**GOAL OF THE EXERCISE**
Identify each line below that contains the word "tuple", and copy it out.

-.-.-

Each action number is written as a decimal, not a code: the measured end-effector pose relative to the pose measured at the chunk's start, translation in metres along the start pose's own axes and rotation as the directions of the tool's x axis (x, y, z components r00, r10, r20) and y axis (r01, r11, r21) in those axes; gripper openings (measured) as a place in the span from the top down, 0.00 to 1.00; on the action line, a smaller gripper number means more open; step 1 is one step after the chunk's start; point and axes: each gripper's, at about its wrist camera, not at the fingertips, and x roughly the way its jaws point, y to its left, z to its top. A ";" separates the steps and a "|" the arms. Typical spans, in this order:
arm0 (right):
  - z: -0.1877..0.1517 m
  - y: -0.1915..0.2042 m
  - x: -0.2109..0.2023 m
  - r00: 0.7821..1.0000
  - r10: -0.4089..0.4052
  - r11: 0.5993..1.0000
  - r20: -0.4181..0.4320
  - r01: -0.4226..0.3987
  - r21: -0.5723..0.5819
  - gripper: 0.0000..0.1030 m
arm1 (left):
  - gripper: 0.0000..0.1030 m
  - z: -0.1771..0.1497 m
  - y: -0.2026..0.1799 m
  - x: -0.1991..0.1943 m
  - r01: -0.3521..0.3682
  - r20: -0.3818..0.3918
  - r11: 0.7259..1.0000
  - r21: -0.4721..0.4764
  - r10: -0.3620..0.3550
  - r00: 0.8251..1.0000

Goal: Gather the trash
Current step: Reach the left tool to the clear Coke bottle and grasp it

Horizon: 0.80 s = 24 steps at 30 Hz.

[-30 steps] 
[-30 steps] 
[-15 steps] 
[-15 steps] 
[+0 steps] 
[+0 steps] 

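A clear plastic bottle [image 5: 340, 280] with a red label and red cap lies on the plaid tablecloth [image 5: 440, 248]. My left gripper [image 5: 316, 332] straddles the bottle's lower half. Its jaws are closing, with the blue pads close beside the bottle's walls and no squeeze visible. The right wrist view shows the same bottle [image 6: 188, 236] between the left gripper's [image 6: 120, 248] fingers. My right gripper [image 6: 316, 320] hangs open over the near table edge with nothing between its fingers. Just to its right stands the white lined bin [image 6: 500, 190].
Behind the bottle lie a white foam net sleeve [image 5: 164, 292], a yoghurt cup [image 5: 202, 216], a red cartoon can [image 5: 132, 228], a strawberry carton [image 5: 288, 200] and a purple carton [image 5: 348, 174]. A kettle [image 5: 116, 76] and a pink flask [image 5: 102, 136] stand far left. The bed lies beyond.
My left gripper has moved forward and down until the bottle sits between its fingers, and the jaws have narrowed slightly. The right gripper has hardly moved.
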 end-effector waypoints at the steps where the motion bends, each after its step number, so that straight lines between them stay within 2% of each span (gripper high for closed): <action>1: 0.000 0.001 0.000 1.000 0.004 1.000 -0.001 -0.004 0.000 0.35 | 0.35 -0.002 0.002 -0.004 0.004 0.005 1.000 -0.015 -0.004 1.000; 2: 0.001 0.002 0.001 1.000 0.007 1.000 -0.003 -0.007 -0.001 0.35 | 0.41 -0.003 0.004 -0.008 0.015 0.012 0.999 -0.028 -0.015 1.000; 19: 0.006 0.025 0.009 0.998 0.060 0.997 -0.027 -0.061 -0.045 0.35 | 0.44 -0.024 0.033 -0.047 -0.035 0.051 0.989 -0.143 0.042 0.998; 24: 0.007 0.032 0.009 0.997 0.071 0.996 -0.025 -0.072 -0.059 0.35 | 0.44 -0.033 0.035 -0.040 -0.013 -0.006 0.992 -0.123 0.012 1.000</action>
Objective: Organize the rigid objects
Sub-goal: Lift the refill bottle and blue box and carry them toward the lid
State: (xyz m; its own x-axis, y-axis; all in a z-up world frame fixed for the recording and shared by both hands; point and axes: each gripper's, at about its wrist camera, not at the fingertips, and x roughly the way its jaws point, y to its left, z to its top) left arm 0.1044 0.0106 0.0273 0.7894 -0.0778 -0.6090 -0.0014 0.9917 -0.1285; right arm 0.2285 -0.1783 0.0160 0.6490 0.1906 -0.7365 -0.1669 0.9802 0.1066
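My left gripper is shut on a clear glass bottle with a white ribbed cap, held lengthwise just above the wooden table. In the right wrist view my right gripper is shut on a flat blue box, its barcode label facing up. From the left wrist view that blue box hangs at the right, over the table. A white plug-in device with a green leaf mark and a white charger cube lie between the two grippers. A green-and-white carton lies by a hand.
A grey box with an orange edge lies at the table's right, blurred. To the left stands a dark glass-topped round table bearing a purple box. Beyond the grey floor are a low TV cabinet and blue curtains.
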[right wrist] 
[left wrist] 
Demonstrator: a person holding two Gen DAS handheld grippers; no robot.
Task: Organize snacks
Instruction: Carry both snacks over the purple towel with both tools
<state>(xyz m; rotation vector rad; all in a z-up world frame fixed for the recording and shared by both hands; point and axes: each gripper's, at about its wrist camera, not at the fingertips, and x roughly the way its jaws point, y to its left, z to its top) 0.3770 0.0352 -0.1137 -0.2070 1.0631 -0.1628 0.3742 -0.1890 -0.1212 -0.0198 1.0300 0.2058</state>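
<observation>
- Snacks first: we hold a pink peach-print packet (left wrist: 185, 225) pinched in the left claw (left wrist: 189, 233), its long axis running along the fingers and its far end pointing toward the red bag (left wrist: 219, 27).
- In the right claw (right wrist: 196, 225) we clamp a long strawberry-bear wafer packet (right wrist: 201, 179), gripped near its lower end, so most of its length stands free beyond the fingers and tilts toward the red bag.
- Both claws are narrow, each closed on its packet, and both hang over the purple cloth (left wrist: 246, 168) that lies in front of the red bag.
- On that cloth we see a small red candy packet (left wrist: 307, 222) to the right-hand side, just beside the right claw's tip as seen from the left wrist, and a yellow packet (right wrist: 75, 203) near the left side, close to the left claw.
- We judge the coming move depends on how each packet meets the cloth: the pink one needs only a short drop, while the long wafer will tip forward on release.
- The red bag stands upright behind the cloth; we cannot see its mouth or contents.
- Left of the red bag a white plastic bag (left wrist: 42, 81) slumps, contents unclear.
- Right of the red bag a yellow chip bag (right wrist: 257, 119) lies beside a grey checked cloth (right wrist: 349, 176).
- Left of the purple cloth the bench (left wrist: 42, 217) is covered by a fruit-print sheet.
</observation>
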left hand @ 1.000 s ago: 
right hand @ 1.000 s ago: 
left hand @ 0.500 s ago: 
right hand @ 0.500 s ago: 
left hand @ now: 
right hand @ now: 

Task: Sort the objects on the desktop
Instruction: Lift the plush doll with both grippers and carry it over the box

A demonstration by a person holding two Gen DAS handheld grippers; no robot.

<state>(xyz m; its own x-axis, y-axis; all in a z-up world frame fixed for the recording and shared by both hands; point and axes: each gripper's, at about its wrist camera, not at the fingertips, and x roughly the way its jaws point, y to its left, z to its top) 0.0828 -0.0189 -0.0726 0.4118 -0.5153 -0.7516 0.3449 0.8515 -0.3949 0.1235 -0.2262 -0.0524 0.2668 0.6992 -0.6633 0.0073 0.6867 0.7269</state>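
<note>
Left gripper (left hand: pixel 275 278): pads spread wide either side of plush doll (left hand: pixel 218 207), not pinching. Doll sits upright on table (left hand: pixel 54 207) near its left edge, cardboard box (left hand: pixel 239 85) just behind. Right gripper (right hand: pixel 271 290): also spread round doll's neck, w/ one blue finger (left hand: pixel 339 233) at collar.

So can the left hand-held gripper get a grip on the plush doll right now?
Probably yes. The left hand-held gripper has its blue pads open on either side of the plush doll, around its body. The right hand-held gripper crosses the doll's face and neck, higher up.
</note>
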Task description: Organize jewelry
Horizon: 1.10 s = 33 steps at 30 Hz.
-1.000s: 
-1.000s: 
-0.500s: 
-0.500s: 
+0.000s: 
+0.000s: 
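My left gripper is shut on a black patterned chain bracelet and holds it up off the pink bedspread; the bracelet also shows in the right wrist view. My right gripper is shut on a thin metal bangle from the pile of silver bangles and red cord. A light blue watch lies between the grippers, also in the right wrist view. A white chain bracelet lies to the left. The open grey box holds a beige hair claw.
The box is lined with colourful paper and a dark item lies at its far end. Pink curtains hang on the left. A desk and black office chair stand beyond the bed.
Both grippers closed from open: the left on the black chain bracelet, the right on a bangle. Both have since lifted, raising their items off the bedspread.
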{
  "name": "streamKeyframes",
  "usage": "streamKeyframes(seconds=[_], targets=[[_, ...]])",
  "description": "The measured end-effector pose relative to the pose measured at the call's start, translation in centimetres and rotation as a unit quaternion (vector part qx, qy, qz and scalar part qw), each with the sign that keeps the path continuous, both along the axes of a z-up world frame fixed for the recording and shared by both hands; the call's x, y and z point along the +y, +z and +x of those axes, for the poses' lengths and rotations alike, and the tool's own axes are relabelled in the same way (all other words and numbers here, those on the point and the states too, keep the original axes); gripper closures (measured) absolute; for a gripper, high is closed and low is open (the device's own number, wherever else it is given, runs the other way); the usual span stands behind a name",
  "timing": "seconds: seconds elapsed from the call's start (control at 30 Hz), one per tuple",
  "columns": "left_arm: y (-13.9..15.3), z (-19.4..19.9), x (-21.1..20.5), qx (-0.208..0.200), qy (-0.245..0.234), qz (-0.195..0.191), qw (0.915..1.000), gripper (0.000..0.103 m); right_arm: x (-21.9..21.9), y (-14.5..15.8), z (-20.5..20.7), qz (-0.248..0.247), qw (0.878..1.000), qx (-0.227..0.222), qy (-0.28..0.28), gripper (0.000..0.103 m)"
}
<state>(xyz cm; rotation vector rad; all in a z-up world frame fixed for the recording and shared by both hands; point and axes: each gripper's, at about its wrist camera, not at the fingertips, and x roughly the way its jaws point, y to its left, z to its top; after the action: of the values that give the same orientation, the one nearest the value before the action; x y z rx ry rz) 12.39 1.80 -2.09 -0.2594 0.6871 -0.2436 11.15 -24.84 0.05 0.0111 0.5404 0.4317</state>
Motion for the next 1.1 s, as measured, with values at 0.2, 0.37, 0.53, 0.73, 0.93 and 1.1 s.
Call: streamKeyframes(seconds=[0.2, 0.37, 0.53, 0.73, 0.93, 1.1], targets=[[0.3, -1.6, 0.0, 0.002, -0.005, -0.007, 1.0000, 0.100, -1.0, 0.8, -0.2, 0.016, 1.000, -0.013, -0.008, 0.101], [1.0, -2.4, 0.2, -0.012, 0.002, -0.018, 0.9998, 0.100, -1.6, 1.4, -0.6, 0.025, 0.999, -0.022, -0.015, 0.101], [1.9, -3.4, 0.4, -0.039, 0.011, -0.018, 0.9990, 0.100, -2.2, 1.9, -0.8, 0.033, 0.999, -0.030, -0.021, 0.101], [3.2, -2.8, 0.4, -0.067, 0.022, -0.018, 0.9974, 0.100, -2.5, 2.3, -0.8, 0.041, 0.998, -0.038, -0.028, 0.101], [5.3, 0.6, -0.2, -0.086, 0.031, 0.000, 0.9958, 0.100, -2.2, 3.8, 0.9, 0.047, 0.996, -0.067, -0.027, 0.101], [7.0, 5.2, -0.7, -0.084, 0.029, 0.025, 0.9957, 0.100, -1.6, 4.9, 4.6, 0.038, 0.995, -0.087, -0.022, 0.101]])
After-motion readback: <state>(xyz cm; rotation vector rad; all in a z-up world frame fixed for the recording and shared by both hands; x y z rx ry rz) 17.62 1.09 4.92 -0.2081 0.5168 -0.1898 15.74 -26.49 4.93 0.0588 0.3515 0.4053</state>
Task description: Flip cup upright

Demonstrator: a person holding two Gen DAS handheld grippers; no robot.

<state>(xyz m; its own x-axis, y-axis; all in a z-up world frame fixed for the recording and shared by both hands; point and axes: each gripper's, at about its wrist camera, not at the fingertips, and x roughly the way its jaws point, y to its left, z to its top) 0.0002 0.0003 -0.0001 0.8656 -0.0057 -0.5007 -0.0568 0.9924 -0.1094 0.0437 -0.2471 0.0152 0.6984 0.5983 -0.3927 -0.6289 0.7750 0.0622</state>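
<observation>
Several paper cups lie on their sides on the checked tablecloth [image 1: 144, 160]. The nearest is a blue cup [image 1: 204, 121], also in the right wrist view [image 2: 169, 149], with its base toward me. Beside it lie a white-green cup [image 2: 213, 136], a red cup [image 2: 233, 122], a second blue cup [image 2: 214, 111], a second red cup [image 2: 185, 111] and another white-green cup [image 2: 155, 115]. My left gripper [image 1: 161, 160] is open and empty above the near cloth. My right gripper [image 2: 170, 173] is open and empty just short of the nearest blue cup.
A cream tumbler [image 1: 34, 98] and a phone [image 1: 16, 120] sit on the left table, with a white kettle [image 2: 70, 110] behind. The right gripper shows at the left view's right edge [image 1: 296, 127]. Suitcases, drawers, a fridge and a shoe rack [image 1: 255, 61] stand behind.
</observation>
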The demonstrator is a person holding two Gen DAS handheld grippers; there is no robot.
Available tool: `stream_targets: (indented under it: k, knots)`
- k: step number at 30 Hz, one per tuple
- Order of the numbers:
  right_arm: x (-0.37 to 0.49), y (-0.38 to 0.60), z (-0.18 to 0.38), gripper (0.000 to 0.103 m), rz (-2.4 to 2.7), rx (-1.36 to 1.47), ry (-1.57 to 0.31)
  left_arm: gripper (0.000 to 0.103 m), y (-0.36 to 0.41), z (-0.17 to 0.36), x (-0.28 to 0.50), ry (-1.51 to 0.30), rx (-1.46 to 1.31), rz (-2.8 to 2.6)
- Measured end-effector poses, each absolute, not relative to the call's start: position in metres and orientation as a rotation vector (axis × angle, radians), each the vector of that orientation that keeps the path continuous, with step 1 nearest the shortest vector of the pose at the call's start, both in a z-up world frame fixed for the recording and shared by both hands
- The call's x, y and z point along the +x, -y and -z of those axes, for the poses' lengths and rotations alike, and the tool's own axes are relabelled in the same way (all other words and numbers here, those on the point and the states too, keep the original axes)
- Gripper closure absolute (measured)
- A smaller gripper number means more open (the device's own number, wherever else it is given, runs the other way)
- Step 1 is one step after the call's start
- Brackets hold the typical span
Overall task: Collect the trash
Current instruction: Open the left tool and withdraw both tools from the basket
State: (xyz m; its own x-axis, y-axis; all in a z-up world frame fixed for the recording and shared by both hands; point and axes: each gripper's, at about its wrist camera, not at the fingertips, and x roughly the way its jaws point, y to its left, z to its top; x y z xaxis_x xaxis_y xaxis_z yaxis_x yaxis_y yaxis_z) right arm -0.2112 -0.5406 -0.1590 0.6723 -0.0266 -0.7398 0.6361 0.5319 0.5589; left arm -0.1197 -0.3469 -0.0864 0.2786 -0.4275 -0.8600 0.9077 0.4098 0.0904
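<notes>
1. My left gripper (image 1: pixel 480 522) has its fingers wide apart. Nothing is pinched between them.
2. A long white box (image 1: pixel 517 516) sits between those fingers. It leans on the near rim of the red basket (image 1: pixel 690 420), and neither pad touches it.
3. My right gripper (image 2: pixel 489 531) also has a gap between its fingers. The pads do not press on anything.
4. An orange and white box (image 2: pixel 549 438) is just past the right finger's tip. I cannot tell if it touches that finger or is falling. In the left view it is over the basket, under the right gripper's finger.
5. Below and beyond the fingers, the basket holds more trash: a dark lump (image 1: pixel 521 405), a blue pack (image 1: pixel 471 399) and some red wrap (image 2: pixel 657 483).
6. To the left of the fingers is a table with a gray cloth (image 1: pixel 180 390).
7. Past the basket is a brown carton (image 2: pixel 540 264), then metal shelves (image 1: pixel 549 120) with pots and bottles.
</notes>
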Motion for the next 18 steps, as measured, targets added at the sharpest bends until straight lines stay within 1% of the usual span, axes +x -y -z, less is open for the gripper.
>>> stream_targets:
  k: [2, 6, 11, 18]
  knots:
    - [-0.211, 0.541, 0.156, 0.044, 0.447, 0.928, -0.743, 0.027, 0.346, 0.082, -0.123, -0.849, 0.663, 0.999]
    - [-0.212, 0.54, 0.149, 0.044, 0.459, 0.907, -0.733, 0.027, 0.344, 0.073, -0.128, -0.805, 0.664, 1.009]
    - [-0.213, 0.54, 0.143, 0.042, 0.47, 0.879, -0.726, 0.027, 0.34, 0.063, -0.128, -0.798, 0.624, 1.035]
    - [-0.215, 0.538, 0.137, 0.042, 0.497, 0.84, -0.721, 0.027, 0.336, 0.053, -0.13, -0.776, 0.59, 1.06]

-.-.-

**TASK ANSWER**
  "timing": "seconds: seconds elapsed from the call's start (control at 30 Hz), one per tuple",
- k: step number at 30 Hz, one per tuple

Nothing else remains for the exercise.